• [What the task requires]:
Reproduce exactly, and only, the lines below from the one containing "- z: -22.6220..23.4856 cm" through the one containing "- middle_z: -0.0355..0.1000".

• [Dataset excerpts]:
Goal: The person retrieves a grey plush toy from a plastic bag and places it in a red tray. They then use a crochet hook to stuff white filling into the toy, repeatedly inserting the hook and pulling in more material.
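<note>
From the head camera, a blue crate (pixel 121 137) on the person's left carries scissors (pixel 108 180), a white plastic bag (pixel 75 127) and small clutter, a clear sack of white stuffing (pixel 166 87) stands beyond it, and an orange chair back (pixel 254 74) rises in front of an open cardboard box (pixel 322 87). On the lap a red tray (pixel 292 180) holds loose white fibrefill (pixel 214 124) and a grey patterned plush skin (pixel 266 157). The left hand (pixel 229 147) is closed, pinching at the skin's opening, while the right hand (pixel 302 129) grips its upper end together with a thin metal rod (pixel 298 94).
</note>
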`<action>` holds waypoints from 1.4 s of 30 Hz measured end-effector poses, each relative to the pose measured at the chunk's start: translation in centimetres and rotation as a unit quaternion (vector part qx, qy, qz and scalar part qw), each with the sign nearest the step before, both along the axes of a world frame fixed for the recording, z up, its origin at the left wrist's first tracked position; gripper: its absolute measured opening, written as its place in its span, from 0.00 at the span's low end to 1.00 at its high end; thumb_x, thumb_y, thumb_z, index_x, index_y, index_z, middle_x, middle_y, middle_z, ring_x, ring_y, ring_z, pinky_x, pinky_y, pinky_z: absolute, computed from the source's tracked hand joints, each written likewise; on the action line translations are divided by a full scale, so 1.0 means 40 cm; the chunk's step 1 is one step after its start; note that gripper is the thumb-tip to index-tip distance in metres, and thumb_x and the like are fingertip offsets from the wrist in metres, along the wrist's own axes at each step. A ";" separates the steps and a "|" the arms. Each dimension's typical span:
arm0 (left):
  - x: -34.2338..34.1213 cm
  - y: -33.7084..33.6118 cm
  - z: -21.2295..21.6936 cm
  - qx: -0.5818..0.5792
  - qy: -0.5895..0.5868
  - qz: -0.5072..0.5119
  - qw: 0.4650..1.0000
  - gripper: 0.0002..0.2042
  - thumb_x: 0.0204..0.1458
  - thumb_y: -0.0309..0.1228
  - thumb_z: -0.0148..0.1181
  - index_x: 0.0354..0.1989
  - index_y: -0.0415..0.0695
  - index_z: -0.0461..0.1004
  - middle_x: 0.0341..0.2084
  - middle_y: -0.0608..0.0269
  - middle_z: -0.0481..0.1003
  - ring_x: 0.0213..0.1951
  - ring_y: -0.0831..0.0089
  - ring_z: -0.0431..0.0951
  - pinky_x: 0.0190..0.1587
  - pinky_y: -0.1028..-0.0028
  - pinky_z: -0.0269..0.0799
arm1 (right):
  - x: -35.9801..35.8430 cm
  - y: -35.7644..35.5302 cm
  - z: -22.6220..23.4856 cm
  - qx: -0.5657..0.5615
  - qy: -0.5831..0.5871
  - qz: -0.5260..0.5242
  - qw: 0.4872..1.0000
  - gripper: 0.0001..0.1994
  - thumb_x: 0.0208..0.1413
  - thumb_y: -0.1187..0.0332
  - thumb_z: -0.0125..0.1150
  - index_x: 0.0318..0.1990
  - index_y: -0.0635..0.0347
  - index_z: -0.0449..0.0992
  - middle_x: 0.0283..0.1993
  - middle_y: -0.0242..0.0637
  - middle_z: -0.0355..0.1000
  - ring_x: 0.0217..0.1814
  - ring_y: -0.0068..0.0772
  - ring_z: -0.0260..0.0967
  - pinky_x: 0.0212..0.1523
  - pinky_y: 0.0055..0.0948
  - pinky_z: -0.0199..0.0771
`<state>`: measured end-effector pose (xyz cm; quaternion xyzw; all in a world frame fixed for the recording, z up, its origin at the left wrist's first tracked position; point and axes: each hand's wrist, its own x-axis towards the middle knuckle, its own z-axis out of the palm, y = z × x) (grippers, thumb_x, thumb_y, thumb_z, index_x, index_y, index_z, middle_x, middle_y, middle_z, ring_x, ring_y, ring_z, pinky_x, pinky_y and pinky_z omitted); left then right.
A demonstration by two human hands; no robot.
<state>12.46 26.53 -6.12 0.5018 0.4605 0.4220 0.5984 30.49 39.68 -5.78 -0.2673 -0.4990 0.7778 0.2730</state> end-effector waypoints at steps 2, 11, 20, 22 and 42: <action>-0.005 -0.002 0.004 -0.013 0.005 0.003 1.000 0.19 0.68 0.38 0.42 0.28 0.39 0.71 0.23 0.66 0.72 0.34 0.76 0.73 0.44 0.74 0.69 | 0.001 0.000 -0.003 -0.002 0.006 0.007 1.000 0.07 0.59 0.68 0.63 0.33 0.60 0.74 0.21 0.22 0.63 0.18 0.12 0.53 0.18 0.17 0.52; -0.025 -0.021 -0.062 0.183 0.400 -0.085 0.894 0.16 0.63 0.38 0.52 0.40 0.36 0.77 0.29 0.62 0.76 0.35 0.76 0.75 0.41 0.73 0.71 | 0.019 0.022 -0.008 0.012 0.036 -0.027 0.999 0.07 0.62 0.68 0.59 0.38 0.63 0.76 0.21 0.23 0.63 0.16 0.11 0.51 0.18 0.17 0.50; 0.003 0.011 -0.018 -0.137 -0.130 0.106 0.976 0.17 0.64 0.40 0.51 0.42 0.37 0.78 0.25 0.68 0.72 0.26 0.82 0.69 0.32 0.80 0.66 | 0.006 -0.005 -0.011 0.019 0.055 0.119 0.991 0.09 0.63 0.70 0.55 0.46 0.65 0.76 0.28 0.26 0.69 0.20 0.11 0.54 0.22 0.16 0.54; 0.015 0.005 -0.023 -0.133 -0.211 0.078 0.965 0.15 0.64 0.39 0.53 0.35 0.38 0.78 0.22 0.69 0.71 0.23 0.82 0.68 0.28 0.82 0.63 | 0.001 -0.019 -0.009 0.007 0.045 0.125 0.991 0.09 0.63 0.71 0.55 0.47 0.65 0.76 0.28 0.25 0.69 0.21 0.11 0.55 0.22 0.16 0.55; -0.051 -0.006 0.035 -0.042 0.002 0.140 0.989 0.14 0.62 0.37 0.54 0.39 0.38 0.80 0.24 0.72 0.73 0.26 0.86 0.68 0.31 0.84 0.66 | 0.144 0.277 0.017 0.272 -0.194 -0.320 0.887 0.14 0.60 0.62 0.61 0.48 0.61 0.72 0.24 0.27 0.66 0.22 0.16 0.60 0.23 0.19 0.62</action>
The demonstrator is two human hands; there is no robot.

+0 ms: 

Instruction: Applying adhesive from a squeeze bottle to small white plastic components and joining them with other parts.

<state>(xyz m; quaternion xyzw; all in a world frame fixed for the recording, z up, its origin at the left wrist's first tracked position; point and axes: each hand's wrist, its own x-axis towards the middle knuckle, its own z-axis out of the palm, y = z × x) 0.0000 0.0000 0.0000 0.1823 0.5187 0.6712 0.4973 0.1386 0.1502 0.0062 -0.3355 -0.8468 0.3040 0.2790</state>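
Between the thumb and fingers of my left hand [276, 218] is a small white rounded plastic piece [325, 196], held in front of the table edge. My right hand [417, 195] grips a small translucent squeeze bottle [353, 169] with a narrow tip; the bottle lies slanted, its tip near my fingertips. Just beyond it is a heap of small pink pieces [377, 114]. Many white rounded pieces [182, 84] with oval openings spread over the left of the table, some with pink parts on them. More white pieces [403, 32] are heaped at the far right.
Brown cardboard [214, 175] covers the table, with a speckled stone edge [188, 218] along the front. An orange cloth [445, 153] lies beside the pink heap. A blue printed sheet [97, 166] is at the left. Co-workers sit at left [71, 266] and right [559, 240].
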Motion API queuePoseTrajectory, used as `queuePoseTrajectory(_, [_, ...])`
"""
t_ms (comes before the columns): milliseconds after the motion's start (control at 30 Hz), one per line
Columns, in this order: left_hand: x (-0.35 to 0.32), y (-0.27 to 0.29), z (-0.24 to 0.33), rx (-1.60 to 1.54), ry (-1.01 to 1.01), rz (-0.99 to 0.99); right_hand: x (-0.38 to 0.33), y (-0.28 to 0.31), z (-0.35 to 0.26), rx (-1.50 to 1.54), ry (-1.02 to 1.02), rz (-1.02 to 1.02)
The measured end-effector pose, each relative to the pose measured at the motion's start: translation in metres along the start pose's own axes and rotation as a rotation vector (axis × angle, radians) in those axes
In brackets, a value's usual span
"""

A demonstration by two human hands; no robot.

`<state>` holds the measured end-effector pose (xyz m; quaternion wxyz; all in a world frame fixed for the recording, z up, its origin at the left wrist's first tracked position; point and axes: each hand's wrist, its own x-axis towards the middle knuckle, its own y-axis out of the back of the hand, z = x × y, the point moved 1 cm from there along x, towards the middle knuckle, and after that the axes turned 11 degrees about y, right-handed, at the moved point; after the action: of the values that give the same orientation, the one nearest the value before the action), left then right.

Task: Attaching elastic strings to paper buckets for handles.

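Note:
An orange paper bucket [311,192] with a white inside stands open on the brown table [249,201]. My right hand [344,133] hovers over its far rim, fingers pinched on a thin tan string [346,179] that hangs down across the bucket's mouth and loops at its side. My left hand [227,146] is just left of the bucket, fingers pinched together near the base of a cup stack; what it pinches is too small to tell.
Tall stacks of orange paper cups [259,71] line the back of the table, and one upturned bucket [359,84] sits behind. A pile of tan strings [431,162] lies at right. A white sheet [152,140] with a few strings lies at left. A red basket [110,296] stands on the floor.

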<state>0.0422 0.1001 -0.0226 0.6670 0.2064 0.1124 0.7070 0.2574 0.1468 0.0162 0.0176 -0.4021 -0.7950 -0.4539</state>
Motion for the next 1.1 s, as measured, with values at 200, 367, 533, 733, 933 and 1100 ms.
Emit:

• [Solved problem]:
  - z: -22.6220..23.4856 cm
  - qx: -0.5657..0.5615
  - qy: -0.5831..0.5871
  - qz: -0.5260..0.5242
  - qw: 0.4872..1.0000
  - gripper: 0.0001..0.1994
  - thumb_x: 0.0208..0.1413
  - thumb_y: -0.1187..0.0332
  - thumb_z: -0.0125..0.1150
  - index_x: 0.0318..0.1990
  - index_y: -0.0635..0.0347
  - index_z: -0.0449..0.0992
  - middle_x: 0.0283..0.1993
  - middle_y: -0.0242..0.0637
  - middle_z: -0.0355..0.1000

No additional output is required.